Disclosure following the re-preferral was provided to the defence on 11 December 2018, 21 February 2019, 15 April 2019, and finally on 21 June 2019. After much discussion, trial dates of 10 to 21 February 2020 were agreed upon and the application for delay was heard in late November 2019.
I have commented previously regarding the matter in August/September 2019 in which a very senior non-commissioned member of the Canadian Forces was erroneously charged – again after a delayed military police investigation – because the investigators of the Canadian Forces National Investigation Service (CFNIS) confused his name with that of their suspect. And remember, as with all charges laid by the CFNIS, that would have been subject to pre-charge review by a prosecutor serving under DMP.
There was also the appeal by DMP in R v MacIntyre, 2019 CMAC 3, following a trial by General Court Martial in which the Court Martial Panel returned a verdict of not guilty in less than an hour. While the motives and judgement of the CMPS was not criticized by the court in the manner that arose in R v Banting, based upon the judgment of Bennett JA, on behalf of a unanimous bench, the court did not find the argument presented by counsel for DMP to be compelling.
And what do all of these matters have in common?
If you follow this Blog regularly, you will have likely guessed: Op HONOUR.
The number of abnormalities that I have mentioned may not seem like many, particularly for anyone who regularly works in the civilian criminal justice system. But consider this: in 2019 there were fewer than 50 matters convened for court martial. According to the 2018/2019 DMP Annual Report, there are at least sixteen (16) full-time, Regular Force Legal Officers in the Canadian Military Prosecution Service, including DMP, Assistant DMP, two Deputy DMP, Appellate Counsel, Policy Counsel, the Legal Advisor to the CFNIS, and at least 9 Regional Military Prosecutors. There is also a SMART (Sexual Misconduct Action Response Team) prosecutor, although this may be a secondary duty for one of the enumerated positions.

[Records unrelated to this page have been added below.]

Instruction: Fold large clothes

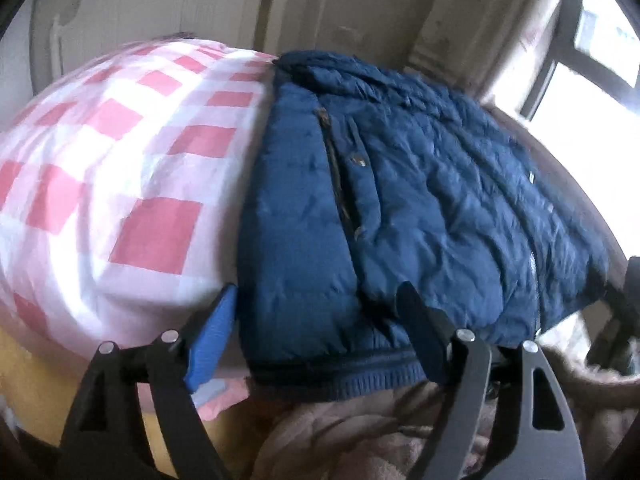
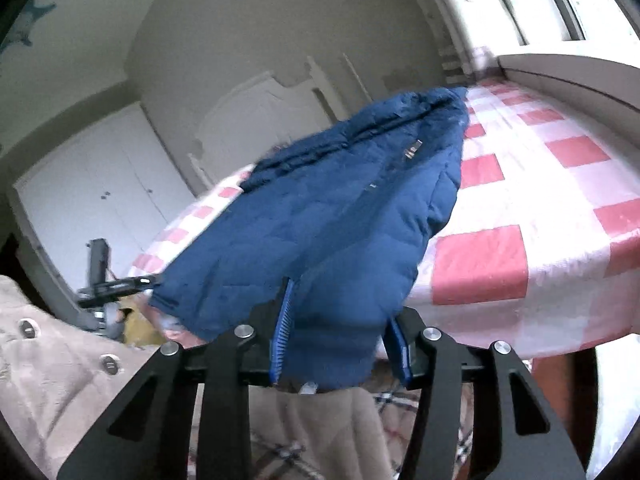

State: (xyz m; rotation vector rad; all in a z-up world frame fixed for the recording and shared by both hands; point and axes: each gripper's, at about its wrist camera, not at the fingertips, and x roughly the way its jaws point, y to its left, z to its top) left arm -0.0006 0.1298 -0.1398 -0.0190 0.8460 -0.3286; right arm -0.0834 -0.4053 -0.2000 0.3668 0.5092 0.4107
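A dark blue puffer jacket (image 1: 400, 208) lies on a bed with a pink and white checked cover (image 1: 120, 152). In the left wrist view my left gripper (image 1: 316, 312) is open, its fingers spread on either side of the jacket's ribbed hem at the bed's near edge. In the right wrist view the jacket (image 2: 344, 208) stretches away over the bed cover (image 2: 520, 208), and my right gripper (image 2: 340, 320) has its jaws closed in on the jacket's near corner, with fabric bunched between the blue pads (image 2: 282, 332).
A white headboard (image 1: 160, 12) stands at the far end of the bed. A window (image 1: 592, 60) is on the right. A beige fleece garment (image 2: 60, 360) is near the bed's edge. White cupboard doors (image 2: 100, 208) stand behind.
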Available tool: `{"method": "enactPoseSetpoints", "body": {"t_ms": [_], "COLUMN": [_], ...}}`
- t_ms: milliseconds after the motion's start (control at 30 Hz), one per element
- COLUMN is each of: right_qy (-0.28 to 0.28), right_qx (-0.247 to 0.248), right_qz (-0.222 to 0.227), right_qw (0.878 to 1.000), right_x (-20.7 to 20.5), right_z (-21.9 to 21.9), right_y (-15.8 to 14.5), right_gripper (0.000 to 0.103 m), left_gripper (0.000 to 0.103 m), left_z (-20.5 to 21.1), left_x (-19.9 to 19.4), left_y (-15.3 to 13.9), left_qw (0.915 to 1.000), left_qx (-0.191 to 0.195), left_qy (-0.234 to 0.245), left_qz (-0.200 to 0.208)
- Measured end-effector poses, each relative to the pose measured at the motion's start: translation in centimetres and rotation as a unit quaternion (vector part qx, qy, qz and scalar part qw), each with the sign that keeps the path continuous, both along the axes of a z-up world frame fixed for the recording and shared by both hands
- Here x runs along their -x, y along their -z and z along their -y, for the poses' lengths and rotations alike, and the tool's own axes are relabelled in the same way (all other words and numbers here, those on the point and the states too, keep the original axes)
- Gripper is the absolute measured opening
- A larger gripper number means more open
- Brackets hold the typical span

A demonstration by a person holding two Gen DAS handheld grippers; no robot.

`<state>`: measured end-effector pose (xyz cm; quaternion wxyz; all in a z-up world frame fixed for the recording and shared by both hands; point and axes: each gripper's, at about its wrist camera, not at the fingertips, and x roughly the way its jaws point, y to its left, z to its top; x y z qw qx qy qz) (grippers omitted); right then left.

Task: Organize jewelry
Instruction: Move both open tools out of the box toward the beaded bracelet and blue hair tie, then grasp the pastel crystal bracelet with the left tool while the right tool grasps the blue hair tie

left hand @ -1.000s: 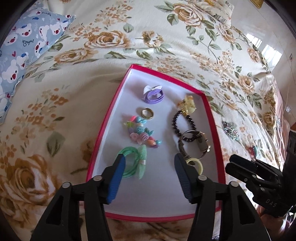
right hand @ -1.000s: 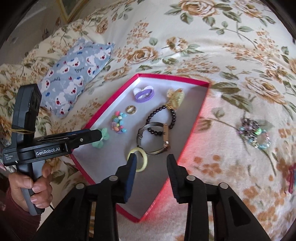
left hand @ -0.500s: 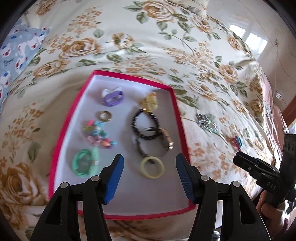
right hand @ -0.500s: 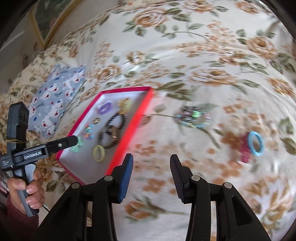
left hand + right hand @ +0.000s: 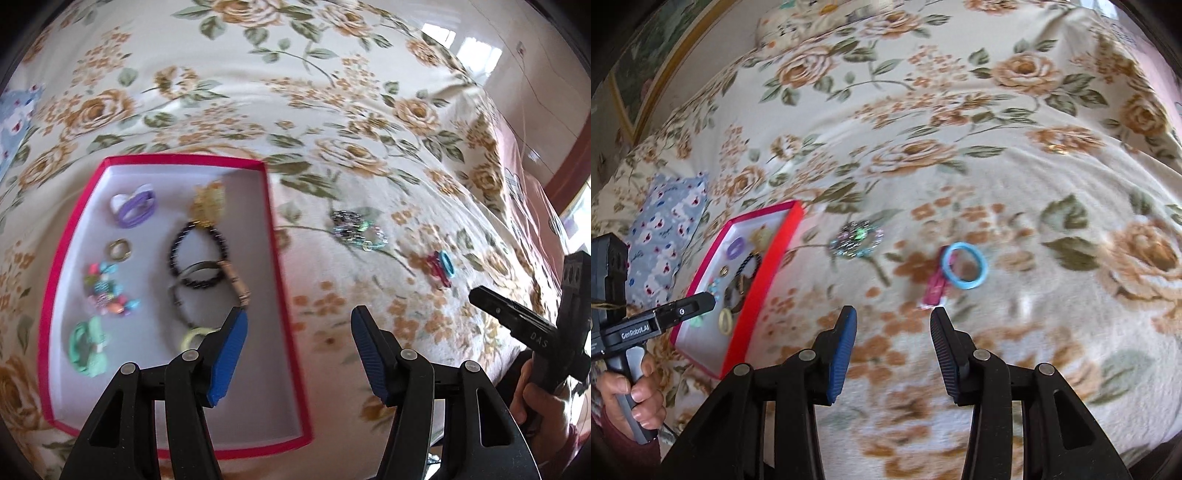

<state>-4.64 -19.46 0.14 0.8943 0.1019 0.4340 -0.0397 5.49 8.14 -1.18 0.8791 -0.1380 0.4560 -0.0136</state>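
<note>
On the bed [image 5: 997,177], right of the red tray [image 5: 280,295], 3 loose pcs wait: beaded bracelet [image 5: 856,239], blue ring [image 5: 964,265], pink clip [image 5: 934,288]. Both tools are empty w/ jaws apart: right tool [image 5: 893,347] hangs near the ring and clip, left tool [image 5: 295,350] over the tray's edge. Step looks like reaching for a stray; next needs lowering, closing, carrying to the tray. Left view shows the tray's sorted contents clearly; right view shows ring and clip better.
</note>
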Motion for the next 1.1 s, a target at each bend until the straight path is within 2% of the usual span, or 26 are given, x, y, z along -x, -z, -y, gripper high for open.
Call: {"method": "enactPoseSetpoints", "body": {"t_ms": [267,600,767,867,967,1067,1100], "right_qy": [0.022,0.035,0.037,0.037,0.034,0.027,0.025], "right_qx": [-0.003,-0.002,0.010,0.016,0.027,0.043,0.050], "right_qz": [-0.003,-0.015,-0.028,-0.039,-0.045,-0.048,-0.049], "right_qw": [1.000,0.999,0.999,0.998,0.998,0.998,0.997], "right_x": [-0.5,-2.6,-3.9,-4.5,-4.9,-5.3,-5.4], "right_z": [2.8,5.0,5.6,5.8,5.7,5.3,5.1], "right_y": [0.2,1.2,2.0,2.8,3.3,3.6,3.7], "right_gripper": [0.043,0.042,0.042,0.042,0.038,0.034,0.029], "left_gripper": [0.058,0.056,0.050,0.043,0.038,0.035,0.027], "left_z": [3.3,4.9,5.4,5.8,6.3,6.8,6.9], "left_x": [-3.4,-9.7,-13.8,-15.8,-17.5,-18.4,-18.5], "left_y": [0.8,2.7,4.7,6.2,7.6,8.3,8.3], "left_qw": [0.9992,0.9982,0.9963,0.9946,0.9928,0.9920,0.9921], "left_qx": [-0.011,-0.023,-0.046,-0.056,-0.059,-0.066,-0.066], "left_qy": [0.038,0.052,0.060,0.064,0.072,0.078,0.079], "left_qz": [-0.006,-0.019,-0.041,-0.059,-0.076,-0.075,-0.072]}}
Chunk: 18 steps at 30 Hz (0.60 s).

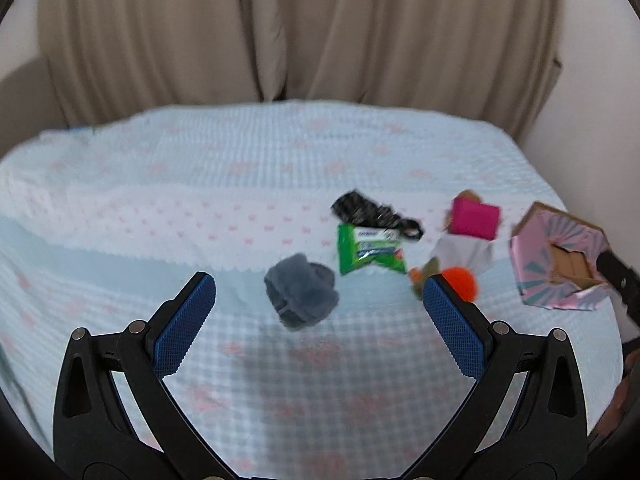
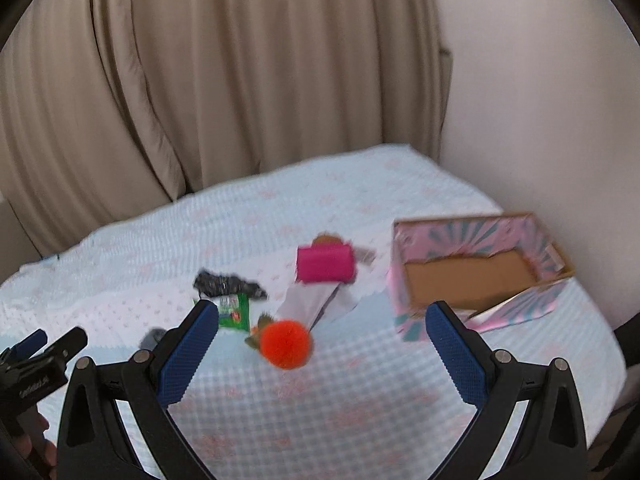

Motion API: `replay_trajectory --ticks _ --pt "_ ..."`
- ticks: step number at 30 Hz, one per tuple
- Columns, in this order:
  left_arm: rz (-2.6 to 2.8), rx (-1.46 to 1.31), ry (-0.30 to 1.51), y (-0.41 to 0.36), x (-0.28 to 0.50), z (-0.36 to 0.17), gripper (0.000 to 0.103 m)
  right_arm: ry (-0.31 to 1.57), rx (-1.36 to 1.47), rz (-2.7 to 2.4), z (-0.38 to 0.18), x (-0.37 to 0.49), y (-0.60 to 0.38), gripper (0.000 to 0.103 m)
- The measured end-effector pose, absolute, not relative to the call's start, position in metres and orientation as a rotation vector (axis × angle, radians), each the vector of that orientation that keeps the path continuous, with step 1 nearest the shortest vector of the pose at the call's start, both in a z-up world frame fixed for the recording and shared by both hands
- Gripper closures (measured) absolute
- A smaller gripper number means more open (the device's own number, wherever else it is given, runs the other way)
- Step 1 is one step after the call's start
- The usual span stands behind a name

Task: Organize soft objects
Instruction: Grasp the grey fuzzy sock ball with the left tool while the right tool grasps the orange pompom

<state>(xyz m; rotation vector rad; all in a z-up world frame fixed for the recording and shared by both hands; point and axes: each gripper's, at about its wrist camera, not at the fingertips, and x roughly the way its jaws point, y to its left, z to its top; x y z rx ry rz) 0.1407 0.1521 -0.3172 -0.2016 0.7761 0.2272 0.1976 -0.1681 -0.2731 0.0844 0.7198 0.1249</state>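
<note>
- The left gripper (image 1: 318,304) is spread wide over the bed (image 1: 120,240); nothing is held.
- A grey fluffy item (image 1: 301,290) is seen between its fingers, lying on the bed.
- The right gripper (image 2: 322,334) is likewise wide open and empty.
- An orange pompom (image 2: 286,343) lies between its fingers.
- A green packet (image 1: 370,249), a black item (image 1: 372,214) and a pink block (image 1: 475,220) are scattered beyond.
- An open box (image 2: 404,280) stands to the right, its cardboard floor visible.
</note>
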Motion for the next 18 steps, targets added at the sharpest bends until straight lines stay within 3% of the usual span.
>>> replay_trajectory --ticks 9,18 --pt "0.240 -0.260 0.866 0.170 0.202 -0.405 0.000 0.820 0.111 0.157 -0.376 0.261 -0.131 0.000" --pt "0.292 -0.292 0.883 0.180 0.233 -0.453 0.001 0.897 0.150 0.177 -0.450 0.311 -0.112 0.001"
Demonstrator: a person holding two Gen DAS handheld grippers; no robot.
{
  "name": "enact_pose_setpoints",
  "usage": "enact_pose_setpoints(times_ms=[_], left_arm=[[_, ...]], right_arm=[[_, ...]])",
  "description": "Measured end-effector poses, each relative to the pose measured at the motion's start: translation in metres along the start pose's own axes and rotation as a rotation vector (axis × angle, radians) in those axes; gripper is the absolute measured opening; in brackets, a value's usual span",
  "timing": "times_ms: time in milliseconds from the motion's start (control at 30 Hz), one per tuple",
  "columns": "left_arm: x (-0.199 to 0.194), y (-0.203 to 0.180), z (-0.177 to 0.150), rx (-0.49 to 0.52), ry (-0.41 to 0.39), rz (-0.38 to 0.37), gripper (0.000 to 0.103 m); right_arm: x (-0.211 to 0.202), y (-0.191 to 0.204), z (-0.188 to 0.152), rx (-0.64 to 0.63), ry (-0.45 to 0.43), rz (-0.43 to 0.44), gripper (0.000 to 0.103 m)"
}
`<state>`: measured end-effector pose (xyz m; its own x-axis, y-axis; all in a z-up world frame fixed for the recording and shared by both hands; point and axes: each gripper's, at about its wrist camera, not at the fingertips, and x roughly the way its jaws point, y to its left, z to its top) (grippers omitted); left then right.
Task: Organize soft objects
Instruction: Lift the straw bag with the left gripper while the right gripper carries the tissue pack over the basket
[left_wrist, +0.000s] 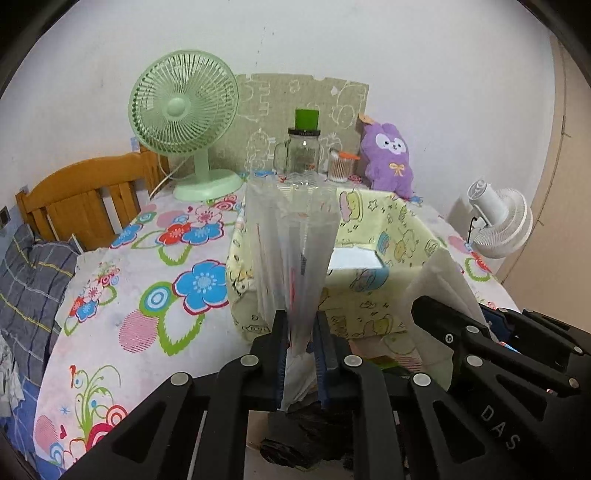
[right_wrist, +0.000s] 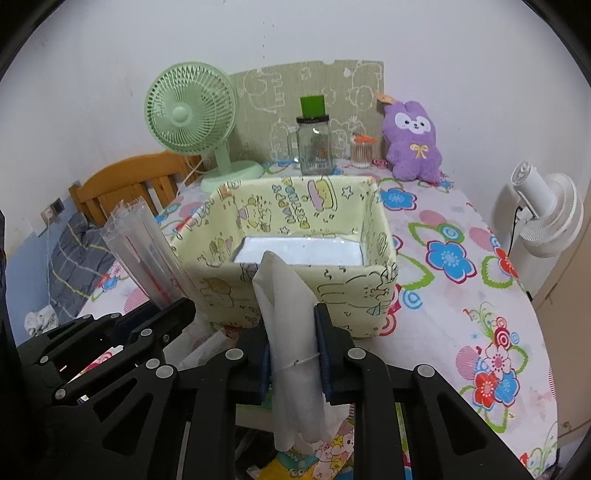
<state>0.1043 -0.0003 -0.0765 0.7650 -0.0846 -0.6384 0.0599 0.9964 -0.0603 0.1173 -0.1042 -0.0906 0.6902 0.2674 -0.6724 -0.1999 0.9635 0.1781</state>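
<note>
Near the yellow fabric box (right_wrist: 295, 254), my left gripper (left_wrist: 301, 363) is pinching a clear plastic packet (left_wrist: 291, 236). My right gripper (right_wrist: 293, 360) is clamping what is probably a folded white tissue (right_wrist: 291, 317).

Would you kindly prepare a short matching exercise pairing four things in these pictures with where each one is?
Things:
1. clear plastic packet
2. white tissue
3. purple plush toy
4. yellow fabric box

Places:
A. at the back of the table, by the wall
B. between the right gripper's fingers
C. mid-table, just ahead of both grippers
D. between the left gripper's fingers

Pairs: 1-D, 2-B, 3-A, 4-C
</note>
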Motion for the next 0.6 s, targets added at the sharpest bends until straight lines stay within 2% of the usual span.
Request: enact_pose_setpoints(times_ms=[600], left_arm=[[-0.050, -0.018, 0.018, 0.015, -0.085, -0.016, 0.011]], right_arm=[[-0.064, -0.003, 0.015, 0.008, -0.124, 0.003, 0.020]])
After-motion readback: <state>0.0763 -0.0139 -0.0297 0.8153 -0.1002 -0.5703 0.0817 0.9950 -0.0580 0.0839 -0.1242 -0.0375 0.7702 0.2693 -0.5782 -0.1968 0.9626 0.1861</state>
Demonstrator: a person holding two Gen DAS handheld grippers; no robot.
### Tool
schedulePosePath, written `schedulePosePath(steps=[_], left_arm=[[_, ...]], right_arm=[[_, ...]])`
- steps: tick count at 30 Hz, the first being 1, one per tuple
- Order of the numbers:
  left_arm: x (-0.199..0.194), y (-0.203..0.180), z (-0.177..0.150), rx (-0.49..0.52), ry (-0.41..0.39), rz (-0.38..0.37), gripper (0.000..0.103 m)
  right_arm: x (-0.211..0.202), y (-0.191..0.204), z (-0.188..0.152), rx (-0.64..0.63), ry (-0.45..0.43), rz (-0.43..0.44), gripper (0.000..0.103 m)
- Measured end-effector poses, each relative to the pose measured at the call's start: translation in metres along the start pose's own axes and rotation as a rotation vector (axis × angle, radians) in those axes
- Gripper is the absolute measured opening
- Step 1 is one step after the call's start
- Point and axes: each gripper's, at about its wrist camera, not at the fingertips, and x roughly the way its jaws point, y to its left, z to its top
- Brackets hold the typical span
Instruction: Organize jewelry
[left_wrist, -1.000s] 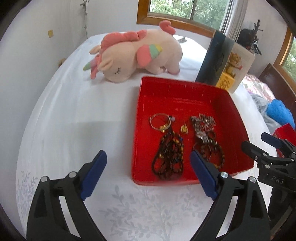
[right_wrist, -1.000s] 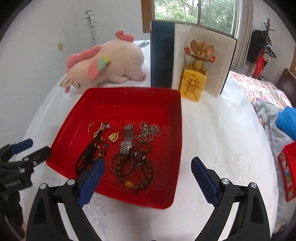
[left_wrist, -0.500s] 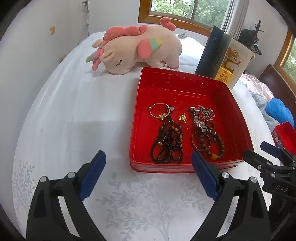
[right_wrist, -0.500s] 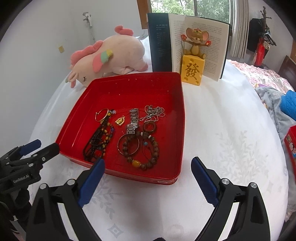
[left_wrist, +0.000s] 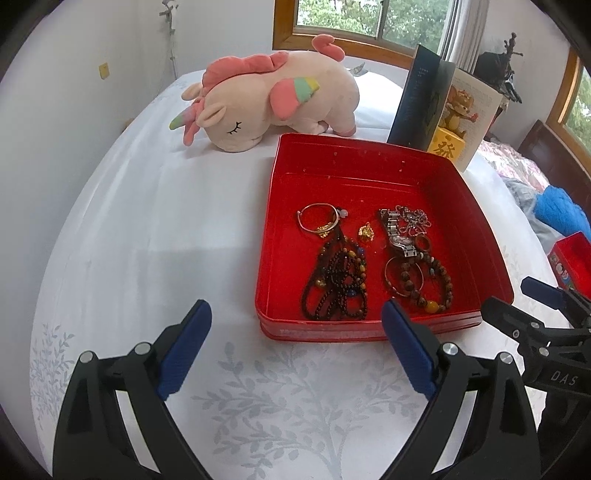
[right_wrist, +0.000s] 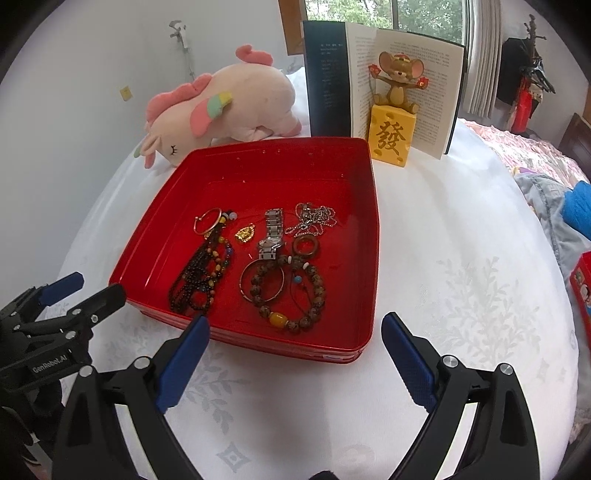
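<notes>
Left gripper, right gripper both released (nothing held), near red tray of jewelry.

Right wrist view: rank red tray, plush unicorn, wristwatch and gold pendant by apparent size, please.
1. red tray
2. plush unicorn, though it sits farther back, so its true size is unsure
3. wristwatch
4. gold pendant

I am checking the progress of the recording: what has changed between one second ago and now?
Both tools, the left tool and the right tool, pulled back from the red tray, toward its near edge, open and empty. The jewelry, including the watch, stayed in place.
</notes>
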Motion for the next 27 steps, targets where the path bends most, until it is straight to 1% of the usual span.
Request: schedulePosePath(steps=[12,27], left_arm=[[0.0083,0.0005,0.0002,-0.002,0.025,0.01,0.092],[0.0073,0.0035,0.0006,-0.012,0.027,0.014,0.092]], right_arm=[[0.0052,0.003,-0.0024,-0.008,0.009,-0.006,0.094],[0.0037,0.0023,-0.0053,-0.005,0.008,-0.008,0.094]])
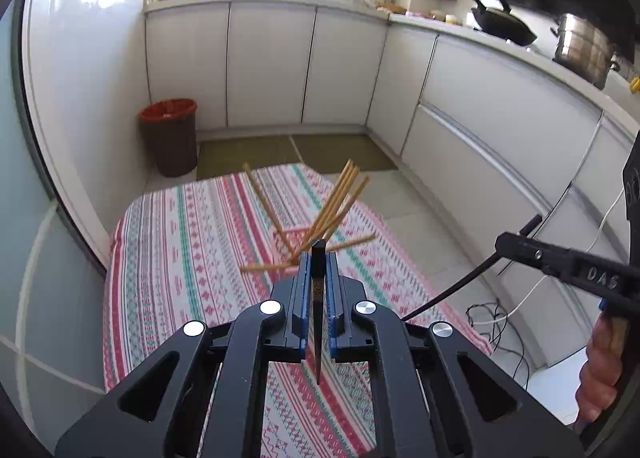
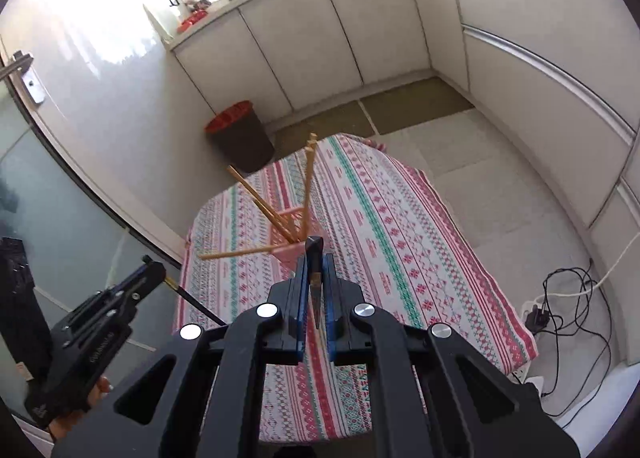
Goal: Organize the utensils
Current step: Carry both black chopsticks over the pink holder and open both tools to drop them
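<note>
Both grippers are clamped on a dark chopstick each; the left gripper (image 1: 319,258) pinches its black chopstick (image 1: 318,322) upright between the blue pads, and the right gripper (image 2: 316,262) has its own dark chopstick (image 2: 315,294) the same way. Both hang above the striped tablecloth (image 1: 180,242), just short of the pink holder (image 2: 291,234) where the bamboo chopsticks (image 1: 338,198) fan out.

If it were me I'd bring one stick over the holder's mouth at a time, tip pointing down, and aim for a gap between the bamboo ones; they lean all over and would probably knock a tip aside.

The right view shows the holder's pink rim plainly; in the left it's mostly hidden behind the fingers. The left view shows the right-hand stick poking out sideways (image 1: 452,294); the right shows the other's gold-banded end (image 2: 192,300).
</note>
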Demonstrator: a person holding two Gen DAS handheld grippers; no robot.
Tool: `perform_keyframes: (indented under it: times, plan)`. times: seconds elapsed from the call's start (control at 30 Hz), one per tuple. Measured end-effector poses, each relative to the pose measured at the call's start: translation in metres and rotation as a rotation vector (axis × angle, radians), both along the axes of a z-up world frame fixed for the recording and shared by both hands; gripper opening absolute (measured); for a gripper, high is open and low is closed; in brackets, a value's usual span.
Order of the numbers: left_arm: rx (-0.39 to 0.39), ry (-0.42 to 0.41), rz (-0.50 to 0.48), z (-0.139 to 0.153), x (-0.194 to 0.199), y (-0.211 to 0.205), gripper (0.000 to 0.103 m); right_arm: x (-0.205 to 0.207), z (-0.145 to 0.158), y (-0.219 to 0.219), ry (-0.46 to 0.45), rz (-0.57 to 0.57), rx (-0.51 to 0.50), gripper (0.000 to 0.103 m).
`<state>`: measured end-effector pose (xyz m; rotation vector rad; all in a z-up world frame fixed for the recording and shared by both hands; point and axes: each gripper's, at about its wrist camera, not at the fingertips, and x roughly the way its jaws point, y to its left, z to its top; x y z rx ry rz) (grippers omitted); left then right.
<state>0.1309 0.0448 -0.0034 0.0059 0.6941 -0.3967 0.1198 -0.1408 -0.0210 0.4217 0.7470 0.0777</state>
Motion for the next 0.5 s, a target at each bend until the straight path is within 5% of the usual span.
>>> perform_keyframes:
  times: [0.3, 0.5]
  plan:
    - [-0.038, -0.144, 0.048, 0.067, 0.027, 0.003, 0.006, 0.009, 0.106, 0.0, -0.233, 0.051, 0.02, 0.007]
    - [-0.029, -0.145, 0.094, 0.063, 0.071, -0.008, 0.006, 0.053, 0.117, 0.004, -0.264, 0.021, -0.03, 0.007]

In two of the courts martial in 2019, representing over 4% of the courts martial that year, the prosecution failed to present a prima facie case. Two other matters were terminated or stayed due to prosecution actions (abuse of process and delay). All of these involved allegations to which the chain of command had affixed the label of “Op HONOUR”. Moreover, in one of these matters, the prosecution pursued an appeal that resulted in the very rare award of costs to the accused/respondent based upon the unanimous conclusion of the CMAC that the appeal represented poor judgment on the part of the CMPS.
My questions, therefore, are these, and I believe that they represent objectively legitimate questions and concerns to raise:
It is one thing to have a ‘zero tolerance policy’. Even if DMP has not expressly indicated that he is following such a policy regarding Op HONOUR, that is certainly the impression that arises. And if that is DMP’s policy, then, for the sake of transparency, he should clearly and unequivocally state that such is his policy.
However, if prosecutions are not being predicated upon a true reasonable prospect of conviction, then I suggest that anyone with an interest in military justice needs to be concerned about whether the rule of law is being respected within the Code of Service Discipline. The more frequently matters are being prosecuted where they lack a prima facie basis for proceeding, the more I suggest the motives of DMP and the prosecutors within the CMPS merit scrutiny by a constitutionally independent bench.